When we mouse over the “Access [ZIP]” link, we can see a small popup at the bottom left of the window displaying a URL, which indicates that this file is statically-linked:

Statically-linked files such these are the most likely to be picked up by web crawlers, such as those run by the Internet Archive. We can confirm whether or not these data have already been archived by consulting the Wayback Machine before proceeding (see the Wayback Machine URLs Tab or the querying the CDX API sections):

If time is extremely limited, then assume that pages and files that are statically-linked have already been captured and move on.

6.2 Medium concern: links from dynamic webpages

Many webpages do not serve static content but rather dynamically generate the page using JavaScript. Many social media pages operate like this to slowly feed users a stream of content rather than loading a lot of content all at once.

These pages can be identified through the following methods:

Do pieces of the page move around or appear / disappear as you navigate?
Does the page loading indicator appear and disappear as you navigate?
Install a JavaScript blocker such as NoScript and navigate to the page. Is it now broken?
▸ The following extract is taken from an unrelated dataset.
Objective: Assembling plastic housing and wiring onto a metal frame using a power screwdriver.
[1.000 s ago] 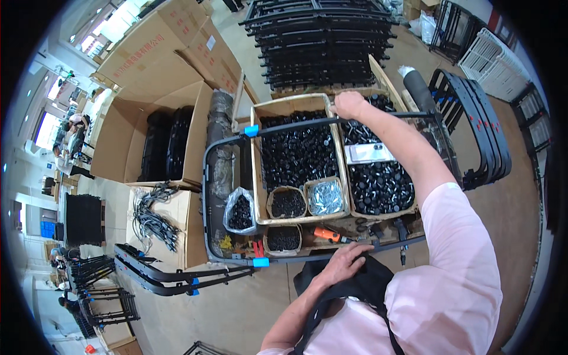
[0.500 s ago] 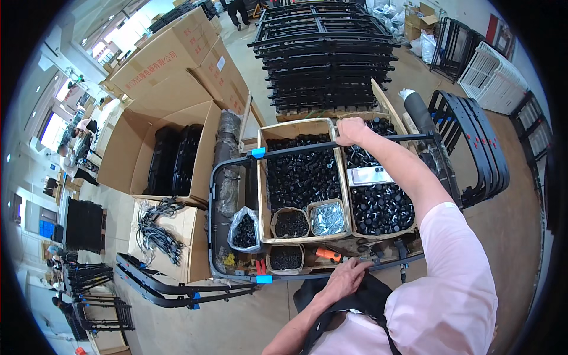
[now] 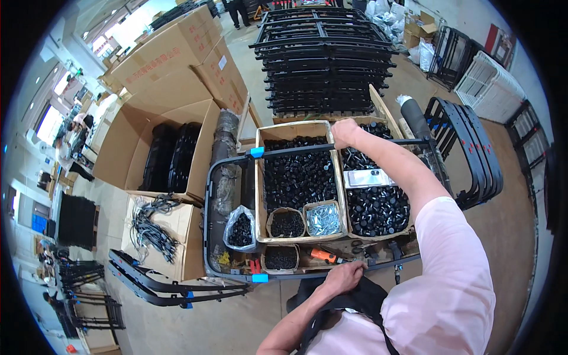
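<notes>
A black tubular metal frame (image 3: 296, 276) with rounded corners and blue pieces on its rails lies across the workbench, around and over the parts boxes. My right arm reaches forward, and my right hand (image 3: 345, 133) is closed at the far rail. Close to my body, my left hand (image 3: 343, 278) has its fingers curled on the near rail. Just beyond it lies an orange-and-black tool (image 3: 324, 255). Between the hands stand a box of black caps (image 3: 299, 177) and another box of black caps (image 3: 378, 210), with a phone (image 3: 368, 178) lying across the latter.
Small tubs hold silver screws (image 3: 323, 219) and black parts (image 3: 286, 225); a plastic bag (image 3: 241, 229) stands at the left. Beyond are a large carton (image 3: 115, 142), stacked black frames (image 3: 322, 59) and curved frames (image 3: 467, 151). Cables (image 3: 154, 228) lie on a carton at left.
My left fingers, spread over the near rail before, are now curled in. My right hand stays at the far rail. The whole view has shifted slightly.
</notes>
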A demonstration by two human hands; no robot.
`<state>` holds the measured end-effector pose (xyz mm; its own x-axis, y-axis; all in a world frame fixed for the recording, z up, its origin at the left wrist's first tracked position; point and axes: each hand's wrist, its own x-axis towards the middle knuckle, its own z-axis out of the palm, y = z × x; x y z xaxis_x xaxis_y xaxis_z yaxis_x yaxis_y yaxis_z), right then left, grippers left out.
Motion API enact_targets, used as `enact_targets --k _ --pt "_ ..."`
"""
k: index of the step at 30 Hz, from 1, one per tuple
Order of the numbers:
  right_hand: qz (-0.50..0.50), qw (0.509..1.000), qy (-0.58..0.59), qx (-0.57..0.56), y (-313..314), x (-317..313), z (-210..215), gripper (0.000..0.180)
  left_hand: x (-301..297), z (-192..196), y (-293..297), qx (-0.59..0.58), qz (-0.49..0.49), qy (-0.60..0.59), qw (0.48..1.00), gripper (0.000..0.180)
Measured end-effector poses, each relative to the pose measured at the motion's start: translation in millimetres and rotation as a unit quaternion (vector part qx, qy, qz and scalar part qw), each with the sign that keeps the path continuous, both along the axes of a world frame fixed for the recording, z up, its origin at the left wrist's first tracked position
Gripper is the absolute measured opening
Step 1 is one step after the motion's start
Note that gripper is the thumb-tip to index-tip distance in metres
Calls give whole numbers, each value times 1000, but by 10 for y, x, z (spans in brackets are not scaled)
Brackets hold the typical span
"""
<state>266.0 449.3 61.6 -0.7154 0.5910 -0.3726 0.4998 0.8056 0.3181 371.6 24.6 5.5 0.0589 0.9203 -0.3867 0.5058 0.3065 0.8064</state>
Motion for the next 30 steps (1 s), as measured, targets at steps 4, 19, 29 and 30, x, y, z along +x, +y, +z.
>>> enact_targets --k 4,19,29,30 --pt "24 999 -39 8 6 37 139 36 -11 142 28 -8 -7 -3 1000 30" --pt "61 995 59 46 77 154 -152 22 -58 2 -46 -19 -31 -14 999 46" --pt "64 985 141 73 45 117 -167 22 -46 79 10 -20 -50 -16 998 37" --pt "84 990 97 61 65 134 -197 22 -48 93 23 -17 -40 -21 999 38"
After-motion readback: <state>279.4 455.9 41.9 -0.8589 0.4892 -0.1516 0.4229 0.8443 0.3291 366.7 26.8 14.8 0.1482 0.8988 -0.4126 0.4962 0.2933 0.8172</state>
Because these pages require user intervention for certain parts to load, they may not be picked up by basic web crawlers. However, these pages can be captured using browser automation tools like Selenium or hide navigable tags and URLs in their source code (for example, using CSS), so there is a chance that they may be picked up by more sophisticated web crawlers.

6.3 High concern: data behind portals

Data that exist behind portals requiring user interaction via the mouse or keyboard are of high concern, since basic web crawlers may not be able to interface with the portal depending on how it is set up. Unlike dynamically-loading pages, it’s more likely that these portals behave in drastically different ways. Of special concern are portals that use JavaScript to operate, though these are hard to identify without looking into the source HTML code behind a page.

Portals can be identified by their distinctive buttons and menus that do not display URLs at the bottom left of your browser window when your mouse hovers over them. Most of the time, these are HTTP <input> tags. See the MDN page on HTML <input> types for more examples of how these look in your browser.

See below for some examples of portals with their distinguishing features highlighted:

Screenshot of the CDC WONDER data portal.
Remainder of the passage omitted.